What you need to do:
Among the lines below, copy exactly those from the one with "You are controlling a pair" through the one with "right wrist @", counting both ends.
________________________
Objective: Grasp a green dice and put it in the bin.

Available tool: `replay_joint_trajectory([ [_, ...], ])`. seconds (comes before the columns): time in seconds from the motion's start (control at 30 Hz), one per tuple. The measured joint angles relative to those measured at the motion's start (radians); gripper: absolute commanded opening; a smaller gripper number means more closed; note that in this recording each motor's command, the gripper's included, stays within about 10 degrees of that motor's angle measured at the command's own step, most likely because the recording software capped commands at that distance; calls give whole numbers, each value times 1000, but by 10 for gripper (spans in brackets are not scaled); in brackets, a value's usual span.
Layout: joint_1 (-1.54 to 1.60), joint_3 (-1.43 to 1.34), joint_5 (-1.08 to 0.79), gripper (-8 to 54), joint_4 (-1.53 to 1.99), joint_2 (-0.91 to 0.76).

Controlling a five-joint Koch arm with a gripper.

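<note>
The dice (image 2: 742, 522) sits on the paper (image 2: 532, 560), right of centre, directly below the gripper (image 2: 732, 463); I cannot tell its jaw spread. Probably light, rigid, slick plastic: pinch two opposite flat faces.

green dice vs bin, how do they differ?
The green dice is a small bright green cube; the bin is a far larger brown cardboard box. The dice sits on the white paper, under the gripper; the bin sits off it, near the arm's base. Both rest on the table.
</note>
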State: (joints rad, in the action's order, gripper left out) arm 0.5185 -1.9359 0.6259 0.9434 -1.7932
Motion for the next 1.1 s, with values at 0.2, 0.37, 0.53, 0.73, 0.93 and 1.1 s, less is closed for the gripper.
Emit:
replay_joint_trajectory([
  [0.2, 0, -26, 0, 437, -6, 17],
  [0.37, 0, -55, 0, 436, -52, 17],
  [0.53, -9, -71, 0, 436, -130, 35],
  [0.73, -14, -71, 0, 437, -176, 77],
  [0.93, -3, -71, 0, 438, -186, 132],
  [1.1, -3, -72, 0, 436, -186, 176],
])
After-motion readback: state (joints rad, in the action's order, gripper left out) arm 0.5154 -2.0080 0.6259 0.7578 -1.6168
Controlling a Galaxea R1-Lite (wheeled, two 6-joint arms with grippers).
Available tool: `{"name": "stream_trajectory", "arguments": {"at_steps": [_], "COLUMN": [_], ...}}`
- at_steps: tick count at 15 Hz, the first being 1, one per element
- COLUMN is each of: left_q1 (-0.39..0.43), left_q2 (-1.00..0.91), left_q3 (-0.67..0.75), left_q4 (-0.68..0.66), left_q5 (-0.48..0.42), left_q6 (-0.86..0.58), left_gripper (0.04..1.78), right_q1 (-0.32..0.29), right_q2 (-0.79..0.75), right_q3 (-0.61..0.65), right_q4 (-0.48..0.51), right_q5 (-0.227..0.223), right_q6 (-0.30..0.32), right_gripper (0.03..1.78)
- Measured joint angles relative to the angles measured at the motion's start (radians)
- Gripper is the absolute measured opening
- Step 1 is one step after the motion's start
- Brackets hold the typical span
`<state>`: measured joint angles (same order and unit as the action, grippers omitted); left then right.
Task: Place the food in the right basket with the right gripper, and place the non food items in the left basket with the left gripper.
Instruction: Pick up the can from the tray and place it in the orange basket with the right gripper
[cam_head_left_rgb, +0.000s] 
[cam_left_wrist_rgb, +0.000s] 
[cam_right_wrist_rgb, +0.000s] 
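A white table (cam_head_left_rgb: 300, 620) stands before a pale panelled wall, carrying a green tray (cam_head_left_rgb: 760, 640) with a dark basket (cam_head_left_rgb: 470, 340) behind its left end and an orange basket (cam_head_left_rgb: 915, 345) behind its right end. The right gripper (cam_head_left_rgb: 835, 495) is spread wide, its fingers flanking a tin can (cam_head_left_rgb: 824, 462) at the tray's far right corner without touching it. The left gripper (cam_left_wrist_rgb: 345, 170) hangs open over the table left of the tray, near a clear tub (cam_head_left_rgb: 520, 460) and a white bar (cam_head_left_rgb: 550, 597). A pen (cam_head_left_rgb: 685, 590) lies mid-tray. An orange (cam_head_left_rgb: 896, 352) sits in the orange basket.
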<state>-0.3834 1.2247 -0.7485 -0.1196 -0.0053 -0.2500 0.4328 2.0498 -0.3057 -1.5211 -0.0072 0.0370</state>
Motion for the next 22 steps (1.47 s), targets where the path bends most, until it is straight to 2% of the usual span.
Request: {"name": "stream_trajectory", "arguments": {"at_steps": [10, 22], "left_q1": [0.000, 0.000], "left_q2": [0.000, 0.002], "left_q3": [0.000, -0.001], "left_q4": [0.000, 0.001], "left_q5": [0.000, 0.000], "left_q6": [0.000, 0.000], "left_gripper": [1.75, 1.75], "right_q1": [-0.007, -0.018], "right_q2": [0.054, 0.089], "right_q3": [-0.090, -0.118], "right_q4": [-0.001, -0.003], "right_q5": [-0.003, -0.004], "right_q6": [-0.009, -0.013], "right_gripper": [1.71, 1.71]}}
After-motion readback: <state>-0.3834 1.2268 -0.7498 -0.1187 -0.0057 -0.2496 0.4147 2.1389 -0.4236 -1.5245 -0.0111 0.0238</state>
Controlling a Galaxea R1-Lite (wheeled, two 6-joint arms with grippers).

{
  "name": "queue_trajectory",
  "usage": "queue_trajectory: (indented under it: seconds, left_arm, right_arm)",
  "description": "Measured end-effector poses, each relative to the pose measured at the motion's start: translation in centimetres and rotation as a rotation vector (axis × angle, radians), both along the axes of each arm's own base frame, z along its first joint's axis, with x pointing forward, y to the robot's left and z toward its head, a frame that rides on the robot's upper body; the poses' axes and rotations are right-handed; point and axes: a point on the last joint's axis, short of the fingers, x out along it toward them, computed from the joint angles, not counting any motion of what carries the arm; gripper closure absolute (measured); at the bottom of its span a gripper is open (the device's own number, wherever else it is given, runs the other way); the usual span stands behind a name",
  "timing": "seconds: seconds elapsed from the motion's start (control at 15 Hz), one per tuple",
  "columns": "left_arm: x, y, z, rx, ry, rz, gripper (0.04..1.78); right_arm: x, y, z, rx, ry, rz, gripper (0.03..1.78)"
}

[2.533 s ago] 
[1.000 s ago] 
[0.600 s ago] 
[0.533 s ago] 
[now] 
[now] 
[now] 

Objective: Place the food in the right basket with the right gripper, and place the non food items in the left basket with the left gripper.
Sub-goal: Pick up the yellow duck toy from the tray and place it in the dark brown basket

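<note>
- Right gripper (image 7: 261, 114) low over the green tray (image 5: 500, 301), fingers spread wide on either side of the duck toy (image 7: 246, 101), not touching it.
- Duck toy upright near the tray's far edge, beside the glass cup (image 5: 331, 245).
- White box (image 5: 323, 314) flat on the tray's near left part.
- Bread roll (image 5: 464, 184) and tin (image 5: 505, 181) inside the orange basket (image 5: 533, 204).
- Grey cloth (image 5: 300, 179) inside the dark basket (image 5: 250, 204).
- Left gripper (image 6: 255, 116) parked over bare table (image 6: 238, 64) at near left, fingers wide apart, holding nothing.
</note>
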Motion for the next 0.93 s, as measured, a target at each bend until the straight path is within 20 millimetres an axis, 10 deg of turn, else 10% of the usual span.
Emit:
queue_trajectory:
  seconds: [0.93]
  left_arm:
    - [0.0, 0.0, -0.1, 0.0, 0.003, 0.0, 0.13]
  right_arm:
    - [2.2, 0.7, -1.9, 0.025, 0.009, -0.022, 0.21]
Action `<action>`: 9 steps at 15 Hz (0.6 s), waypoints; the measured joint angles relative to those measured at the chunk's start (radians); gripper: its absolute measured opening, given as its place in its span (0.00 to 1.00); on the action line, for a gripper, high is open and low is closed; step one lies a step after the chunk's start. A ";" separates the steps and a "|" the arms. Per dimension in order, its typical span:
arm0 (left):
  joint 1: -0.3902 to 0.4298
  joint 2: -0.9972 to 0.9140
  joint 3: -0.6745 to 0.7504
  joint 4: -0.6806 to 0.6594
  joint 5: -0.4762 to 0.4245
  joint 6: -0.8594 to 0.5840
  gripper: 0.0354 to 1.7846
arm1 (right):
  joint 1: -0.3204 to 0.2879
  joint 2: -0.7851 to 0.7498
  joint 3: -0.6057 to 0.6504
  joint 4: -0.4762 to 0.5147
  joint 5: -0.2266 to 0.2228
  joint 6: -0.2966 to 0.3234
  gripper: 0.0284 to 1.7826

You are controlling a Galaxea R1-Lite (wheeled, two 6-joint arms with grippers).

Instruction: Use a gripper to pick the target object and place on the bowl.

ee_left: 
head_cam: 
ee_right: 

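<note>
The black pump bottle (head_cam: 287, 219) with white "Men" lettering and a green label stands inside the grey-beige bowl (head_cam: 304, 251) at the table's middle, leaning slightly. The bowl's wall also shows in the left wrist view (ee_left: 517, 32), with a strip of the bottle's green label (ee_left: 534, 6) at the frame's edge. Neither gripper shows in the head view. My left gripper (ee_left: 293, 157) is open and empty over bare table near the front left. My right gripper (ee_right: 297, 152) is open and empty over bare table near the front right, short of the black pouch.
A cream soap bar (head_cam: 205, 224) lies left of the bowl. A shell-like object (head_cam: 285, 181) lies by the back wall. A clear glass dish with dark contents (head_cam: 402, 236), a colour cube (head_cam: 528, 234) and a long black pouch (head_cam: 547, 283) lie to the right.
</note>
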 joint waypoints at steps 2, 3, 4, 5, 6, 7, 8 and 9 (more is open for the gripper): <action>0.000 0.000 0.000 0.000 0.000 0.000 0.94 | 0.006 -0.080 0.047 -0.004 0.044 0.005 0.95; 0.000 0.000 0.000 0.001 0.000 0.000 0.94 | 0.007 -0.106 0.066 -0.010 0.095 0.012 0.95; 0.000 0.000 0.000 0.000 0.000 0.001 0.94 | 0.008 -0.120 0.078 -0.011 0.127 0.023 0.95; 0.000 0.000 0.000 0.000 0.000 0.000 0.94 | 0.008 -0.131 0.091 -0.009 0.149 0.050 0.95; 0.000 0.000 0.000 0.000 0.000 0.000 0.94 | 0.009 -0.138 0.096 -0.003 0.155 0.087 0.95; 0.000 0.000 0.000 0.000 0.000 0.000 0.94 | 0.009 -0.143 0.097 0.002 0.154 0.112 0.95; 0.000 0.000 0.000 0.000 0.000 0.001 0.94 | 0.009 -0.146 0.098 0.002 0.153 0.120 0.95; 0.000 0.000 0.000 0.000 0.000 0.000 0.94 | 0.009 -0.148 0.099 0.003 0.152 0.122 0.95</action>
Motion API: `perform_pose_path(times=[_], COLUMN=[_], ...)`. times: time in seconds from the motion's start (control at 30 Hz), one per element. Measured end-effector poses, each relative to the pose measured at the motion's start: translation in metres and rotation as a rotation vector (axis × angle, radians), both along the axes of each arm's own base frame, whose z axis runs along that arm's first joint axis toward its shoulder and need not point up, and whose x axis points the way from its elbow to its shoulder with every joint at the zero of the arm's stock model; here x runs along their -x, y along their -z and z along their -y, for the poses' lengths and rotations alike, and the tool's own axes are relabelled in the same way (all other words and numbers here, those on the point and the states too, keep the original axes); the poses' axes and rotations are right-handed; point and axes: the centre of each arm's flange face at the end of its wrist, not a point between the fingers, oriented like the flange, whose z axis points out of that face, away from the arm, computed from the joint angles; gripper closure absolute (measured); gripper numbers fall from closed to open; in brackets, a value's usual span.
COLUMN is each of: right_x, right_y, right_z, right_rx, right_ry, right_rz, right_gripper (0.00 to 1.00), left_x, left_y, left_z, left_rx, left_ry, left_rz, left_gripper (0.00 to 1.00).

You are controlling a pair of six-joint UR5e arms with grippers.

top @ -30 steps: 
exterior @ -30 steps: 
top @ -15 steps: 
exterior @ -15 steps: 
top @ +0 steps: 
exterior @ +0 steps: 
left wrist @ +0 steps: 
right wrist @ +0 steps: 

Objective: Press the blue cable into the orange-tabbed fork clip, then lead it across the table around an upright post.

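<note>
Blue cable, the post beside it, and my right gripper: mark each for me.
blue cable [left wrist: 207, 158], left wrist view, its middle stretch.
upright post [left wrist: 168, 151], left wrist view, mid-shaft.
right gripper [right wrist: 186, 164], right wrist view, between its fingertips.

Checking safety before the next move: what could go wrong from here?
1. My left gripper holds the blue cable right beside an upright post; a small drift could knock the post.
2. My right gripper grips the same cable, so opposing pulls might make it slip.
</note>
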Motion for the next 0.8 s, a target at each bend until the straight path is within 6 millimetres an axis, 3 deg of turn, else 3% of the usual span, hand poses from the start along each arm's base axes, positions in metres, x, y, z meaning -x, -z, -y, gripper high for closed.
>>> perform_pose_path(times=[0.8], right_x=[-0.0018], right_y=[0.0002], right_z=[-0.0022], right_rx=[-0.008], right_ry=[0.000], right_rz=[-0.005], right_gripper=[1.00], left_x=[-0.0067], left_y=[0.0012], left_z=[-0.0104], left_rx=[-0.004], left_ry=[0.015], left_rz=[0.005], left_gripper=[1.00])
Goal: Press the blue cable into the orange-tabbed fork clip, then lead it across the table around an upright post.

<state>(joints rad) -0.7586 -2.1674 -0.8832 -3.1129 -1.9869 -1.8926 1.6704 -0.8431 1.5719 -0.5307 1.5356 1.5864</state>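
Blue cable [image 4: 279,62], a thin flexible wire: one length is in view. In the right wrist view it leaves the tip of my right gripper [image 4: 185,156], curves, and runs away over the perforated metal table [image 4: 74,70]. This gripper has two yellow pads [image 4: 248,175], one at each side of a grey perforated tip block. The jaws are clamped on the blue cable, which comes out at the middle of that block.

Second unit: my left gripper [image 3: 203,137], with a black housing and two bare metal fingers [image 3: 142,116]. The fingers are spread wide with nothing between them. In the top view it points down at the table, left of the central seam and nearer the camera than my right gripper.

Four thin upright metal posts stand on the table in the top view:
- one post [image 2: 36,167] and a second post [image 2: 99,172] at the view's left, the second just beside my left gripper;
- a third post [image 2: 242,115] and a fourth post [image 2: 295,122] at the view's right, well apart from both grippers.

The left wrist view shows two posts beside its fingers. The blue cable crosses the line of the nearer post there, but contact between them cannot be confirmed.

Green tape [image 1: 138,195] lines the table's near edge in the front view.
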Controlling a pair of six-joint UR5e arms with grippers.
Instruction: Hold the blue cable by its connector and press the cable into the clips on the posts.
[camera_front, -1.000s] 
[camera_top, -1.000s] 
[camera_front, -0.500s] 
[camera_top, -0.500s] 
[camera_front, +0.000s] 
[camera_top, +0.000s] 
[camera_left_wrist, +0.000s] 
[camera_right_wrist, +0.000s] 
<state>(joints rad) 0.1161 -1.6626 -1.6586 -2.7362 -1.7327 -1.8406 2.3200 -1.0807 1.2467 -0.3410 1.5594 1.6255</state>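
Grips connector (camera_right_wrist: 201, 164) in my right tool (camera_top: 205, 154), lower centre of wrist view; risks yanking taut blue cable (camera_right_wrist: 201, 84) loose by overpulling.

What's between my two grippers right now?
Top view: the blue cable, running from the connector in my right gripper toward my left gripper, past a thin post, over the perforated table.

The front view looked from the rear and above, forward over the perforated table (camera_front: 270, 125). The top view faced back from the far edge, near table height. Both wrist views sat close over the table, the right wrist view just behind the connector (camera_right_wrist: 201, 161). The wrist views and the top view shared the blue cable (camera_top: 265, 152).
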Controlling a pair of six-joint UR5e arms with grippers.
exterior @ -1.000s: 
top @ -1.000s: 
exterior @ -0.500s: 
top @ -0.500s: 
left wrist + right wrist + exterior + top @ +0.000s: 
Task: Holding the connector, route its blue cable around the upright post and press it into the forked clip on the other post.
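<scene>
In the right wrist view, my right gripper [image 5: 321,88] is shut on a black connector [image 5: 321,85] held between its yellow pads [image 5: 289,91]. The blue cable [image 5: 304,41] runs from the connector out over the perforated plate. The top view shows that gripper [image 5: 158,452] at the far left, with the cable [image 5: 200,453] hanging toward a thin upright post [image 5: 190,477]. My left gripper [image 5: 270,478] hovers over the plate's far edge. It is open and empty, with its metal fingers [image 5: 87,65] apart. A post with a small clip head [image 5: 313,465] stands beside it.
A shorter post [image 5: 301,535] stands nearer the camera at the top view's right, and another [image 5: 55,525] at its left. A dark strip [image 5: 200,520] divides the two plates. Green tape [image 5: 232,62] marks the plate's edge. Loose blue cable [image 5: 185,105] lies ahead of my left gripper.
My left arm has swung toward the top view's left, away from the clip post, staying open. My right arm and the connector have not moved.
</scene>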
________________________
Response area:
You are controlling a pair of six-joint UR5e arms with grippers.

top @ -30 steps: 
exterior @ -30 steps: 
top @ -15 steps: 
exterior @ -15 steps: 
top @ +0 steps: 
exterior @ +0 steps: 
left wrist @ +0 steps: 
right wrist @ +0 steps: 

For this exercise, nothing more is required.